Antonio hésita, probablement secoué par le ton sévère de Draco, mais ensuite rit légèrement. "Non, c'est deux heures, Doc."
Draco cligna des yeux et lâcha la cigarette qu'il tenait entre ses doigts, tombant par-dessus la rambarde. Merlin, il avait perdu la notion du temps. De quelque manière que ce fusse, des heures s'étaient écoulées.
"Je sais," Draco lança et tira son bras hors de l'emprise d'Antonio. Il ne voulait pas être si arrogant avec Antonio. Le pauvre mec ne savait pas qu'il sortait avec l'ex de Draco, mais il devait être en colère contre quelqu'un. Et Potter n'était pas là pour être blâmé. Par ailleurs, Antonio était habitué à ses sautes d'humeur après toutes ces années. Draco n'avait jamais choisi d'amis délicats.
Antonio tendit la main et saisit le bras de Draco, l'attirant suffisamment proche de lui pour que Draco ne puisse pas échapper à son regard intense. Il avait ce triste regard inquiet sur son visage, comme un chien battu. Bordel... Pourquoi devait-il lui lancer ce regard ?
"Je ne sais pas ce qui ne va pas." La voix d'Antonio était douce, il tenait le bras de Draco fermement et le serra. "Mais ça ne te ressemble pas, Doc. Tu as agi étrangement toute la semaine. Tu sais que tu peux tout me dire-"
"Ce n'est rien. Je vais bien."
Il regarda Antonio dans les yeux et essaya d'avoir l'air sérieux. Il prit la résolution d'être honnête avec ses amis. Rien que la semaine dernière, il devait avoir menti à Antonio et à tous ses collègues plus d'une douzaine de fois. Mentir aux gens ne faisait plus partie de sa vie maintenant. Il n'avait plus la tête à ça.
Sans dire un mot, il se tortilla pour sortir de l'emprise d'Antonio et se dirigea vers la petite table et les chaises en osier devant la porte du patio, faisant signe à son ami de le rejoindre. Leur mobilier d'extérieur ne servait pas beaucoup car Draco préférait se pencher par-dessus la rambarde et se perdre dans le paysage. A cet instant, il fut content de l'avoir acheté. Cette fois-ci, il semblait qu'Antonio n'allait pas être apaisé par ses dénégations, ça allait sûrement être une longue nuit.
Draco soupira. "Ça a été une semaine difficile", dit-il, évitant le regard d'Antonio.
Il fouilla dans la poche avant de sa veste et en sortit une cigarette et un briquet. Draco ne fumait plus. C'était une sale habitude moldue à laquelle certains stagiaires l'avaient initié il y a des années. Cela empira ses attaques de paniques et décupla son asthme.
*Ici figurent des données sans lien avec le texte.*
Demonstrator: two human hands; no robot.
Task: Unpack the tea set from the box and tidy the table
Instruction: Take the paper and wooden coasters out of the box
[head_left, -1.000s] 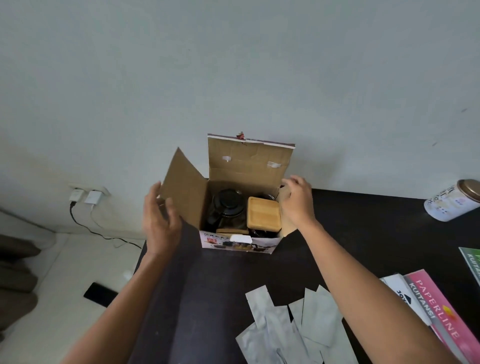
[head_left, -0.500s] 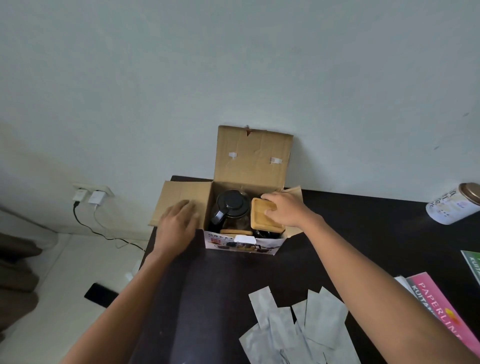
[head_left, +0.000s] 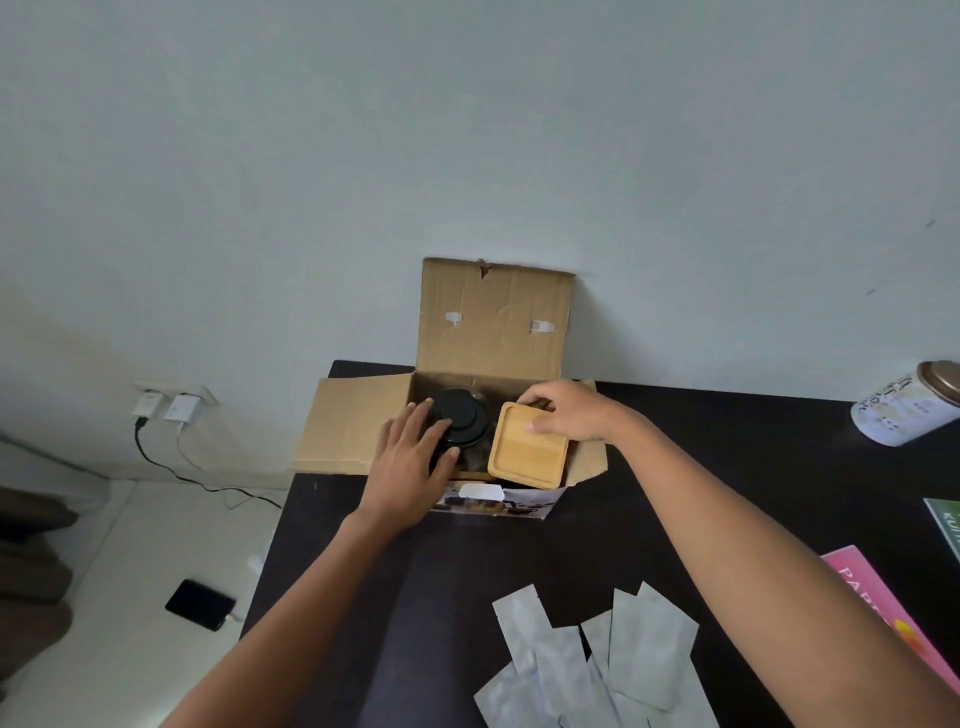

Mais ses nerfs étaient tellement en pelote ce soir que fumer semblait être le moins mauvais des maux.
Il a approcha la cigarette de ses lèvres et l'alluma, inhalant plus profondément la fumée qui se précipitait dans ses poumons.
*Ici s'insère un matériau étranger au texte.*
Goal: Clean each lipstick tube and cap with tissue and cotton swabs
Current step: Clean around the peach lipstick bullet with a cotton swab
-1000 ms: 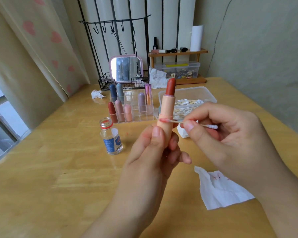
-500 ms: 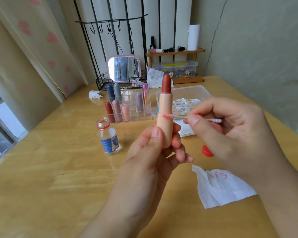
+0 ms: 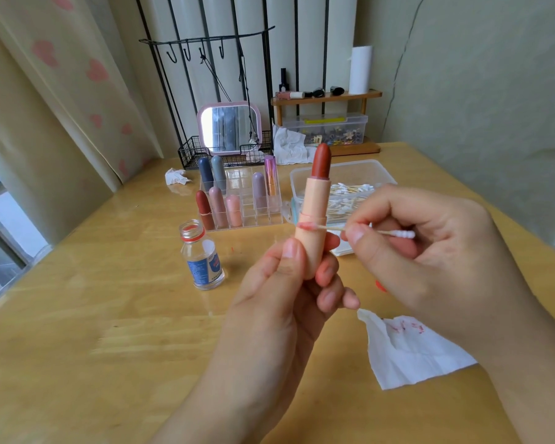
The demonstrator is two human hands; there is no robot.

"Je vois que tu as recommencé à fumer."
"En fait non," mentit Draco. C'était le deuxième paquet qu'il avait acheté cette semaine. "J'ai fait des cauchemars."
Le regard froid d'Antonio s'adoucit. "Oh, à propos de ta famille ? De la guerre ?"
Draco hocha la tête, gardant un visage sombre. Les mensonges sortaient naturellement de sa bouche à présent, comme de minuscules gouttes de venin qui l'empoisonnaient lentement.
"Pourquoi n'as-tu pas-"
"Ce n'est rien", insista Draco. Il se pencha et sourit à Antonio, lui soufflant un rond de fumée dans le visage. "Je ne veux pas t'accabler, pas depuis que tu es si heureux avec ton nouveau lover boy".
Antonio rougit. "Vas te faire, Malfoy." Il tendit la main et Draco lui passa la cigarette. Il tira une longue bouffée, puis sourit en retour. "Et puis merde. A Rome, fais comme les romains, hein ?"
"Ouais." Draco n'était pas sûr de saisir ce dont Antonio parlait, mais il classa ça comme une autre de ces expressions moldues qu'il ne comprendrait jamais.
"Parle-moi de Pot-je veux dire de Harry. Parle-moi de Harry."
"Mais... Pour dire quoi ?"
Draco fit un signe de la main dédaigneux. "Oublies moi. J'ai pensé à mes démons toute la nuit. Je suis épuisé." Il ouvrit de grands yeux et fit la moue. "S'il te plaît, ramène-moi un peu sur Terre."
"Eh bien..." Antonio mordit le coin de sa lèvre. "Il n'y a pas grand-chose à dire."
Draco se moquait. "Tu as vu ce Potter trois fois. Il doit y avoir quelque chose à raconter. Comment est sa queue ?"
Antonio toussa et écarquilla tellement les yeux qu'il rappela à Draco sa vieille chouette. C'était trop facile de l'embarrasser.
«Là, là,» dit Draco en faisant semblant de lui frotter le dos. "Ne meurs pas sur moi. Pas sans me donner de détails."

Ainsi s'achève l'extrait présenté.